The U.S. Securities and Exchange Commission today announced the establishment of an advisory committee that will examine the U.S. financial reporting system with the goals of reducing unnecessary complexity and making information more useful and understandable for investors.

The SEC Advisory Committee on Improvements to Financial Reporting will study the causes of complexity and recommend to the commission how to make financial reports clearer and more beneficial to investors, reduce costs and unnecessary burdens for preparers, and better utilize advances in technology to enhance all aspects of financial reporting.

“Our current system of financial reporting has become unnecessarily complex for investors, companies, and the markets generally,” said SEC chairman Christopher Cox in a news release. “The time is ripe to review how that system can be made less complex and more useful to investors.”

Robert Pozen, chairman of MFS Investment Management in Boston and former vice chairman of Fidelity Investments, will chair the committee. Cox said he expects between 13 and 17 additional members with varied backgrounds to be named to the advisory committee within the next few weeks.
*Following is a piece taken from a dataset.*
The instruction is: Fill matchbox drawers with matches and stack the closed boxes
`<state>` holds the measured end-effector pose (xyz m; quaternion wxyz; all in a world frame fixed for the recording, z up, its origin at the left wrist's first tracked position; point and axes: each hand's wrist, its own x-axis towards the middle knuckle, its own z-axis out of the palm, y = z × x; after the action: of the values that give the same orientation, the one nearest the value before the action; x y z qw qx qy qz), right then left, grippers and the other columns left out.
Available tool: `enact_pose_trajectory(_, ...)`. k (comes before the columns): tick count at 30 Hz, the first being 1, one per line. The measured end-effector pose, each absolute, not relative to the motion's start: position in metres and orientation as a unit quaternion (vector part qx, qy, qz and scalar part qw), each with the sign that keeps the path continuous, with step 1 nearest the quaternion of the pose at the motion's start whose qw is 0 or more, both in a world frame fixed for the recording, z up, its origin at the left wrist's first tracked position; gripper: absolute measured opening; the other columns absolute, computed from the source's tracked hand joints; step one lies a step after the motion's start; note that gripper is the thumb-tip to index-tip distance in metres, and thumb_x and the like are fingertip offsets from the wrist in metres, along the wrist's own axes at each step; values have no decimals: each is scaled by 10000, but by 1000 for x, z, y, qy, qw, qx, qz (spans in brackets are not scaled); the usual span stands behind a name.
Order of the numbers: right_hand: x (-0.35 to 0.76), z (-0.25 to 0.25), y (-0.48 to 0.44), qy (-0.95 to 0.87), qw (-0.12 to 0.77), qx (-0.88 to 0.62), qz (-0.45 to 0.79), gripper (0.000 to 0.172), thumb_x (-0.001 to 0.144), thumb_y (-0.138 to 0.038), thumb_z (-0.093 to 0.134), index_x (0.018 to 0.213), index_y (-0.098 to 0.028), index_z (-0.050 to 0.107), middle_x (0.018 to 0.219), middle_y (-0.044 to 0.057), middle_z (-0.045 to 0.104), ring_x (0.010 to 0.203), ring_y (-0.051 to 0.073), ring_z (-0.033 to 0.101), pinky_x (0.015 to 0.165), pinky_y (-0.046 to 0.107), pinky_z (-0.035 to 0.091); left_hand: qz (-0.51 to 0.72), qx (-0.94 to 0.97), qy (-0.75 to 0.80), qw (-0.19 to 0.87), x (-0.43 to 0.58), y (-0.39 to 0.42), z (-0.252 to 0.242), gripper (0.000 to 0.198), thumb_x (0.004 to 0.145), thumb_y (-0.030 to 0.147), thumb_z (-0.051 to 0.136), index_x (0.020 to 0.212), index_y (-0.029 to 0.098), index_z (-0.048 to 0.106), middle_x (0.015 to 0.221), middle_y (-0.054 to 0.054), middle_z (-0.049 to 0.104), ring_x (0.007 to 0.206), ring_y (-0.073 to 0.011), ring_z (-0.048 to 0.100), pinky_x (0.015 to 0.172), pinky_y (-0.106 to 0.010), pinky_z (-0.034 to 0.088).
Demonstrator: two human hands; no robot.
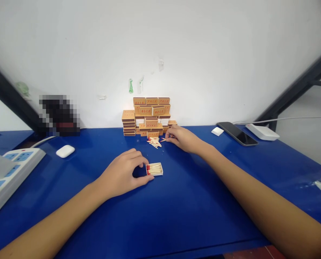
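An open white matchbox tray [155, 169] holding several red-tipped matches lies on the blue table [149, 223]. My left hand [128, 171] grips its left end between thumb and fingers. My right hand [183, 138] pinches a single match [163, 139] by its right end. Just left of that match, a small loose pile of matches [154, 142] rests on the table. Directly behind the pile stand stacked orange matchboxes [151, 111], with a shorter column of boxes [129, 122] at their left side.
A power strip [28, 169] and a white earbud case [65, 151] are at the left. Towards the back right lie a white square object [217, 131], a black phone [237, 133] and a white box [262, 132] near a cable. A white wall rises behind the table.
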<state>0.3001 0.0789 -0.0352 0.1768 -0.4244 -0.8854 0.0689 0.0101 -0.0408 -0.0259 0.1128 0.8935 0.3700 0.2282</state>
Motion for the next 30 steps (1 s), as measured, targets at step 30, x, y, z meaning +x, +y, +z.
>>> enact_pose_trajectory(30,317,-16,69,-838,201,-503,64,109,938,-140,599,876,-173,683,914,80,664,763,191,587,729,312,426,226,894,370,116,11,-41,-24,236,924,421,758,1027,212,715,887,-28,667,858,-213,592,772,-366,497)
The committee will begin its work after additional members are named and the SEC staff files the committee’s charter with Congress.

“In addressing the complexity of the current system, our advisory committee will focus not only on offering better guidance to preparers of financial reports, but also on providing more user-friendly disclosures to meet the different needs of various types of investors,” Pozen said.

Cox noted that the commission will direct the committee to conduct its work with a view toward removing practical and structural impediments that reduce transparency or unnecessarily increase the cost of preparing and analyzing financial reports to the detriment of the investor.

The committee will focus on:

  • the current approach to setting financial accounting and reporting standards;
  • the current process of regulating compliance by registrants and financial professionals with accounting and reporting standards;
  • the current systems for delivering financial information to investors and accessing that information;
  • other environmental factors that drive unnecessary complexity and reduce transparency to investors;
  • whether there are current accounting and reporting standards that impose costs that outweigh the resulting benefits; and
  • whether this cost-benefit analysis is likely to be impacted by the growing use of international accounting standards.

As part of its consideration of these areas, the committee will focus on how technology can help address accounting complexity by making financial information more useful to a greater number of investors. Through the power of XBRL, hyperlinks, and other technological advances, the opportunity exists to redesign the financial reporting system to deliver the type and level of information that investors need to access their preferred indicators of company performance.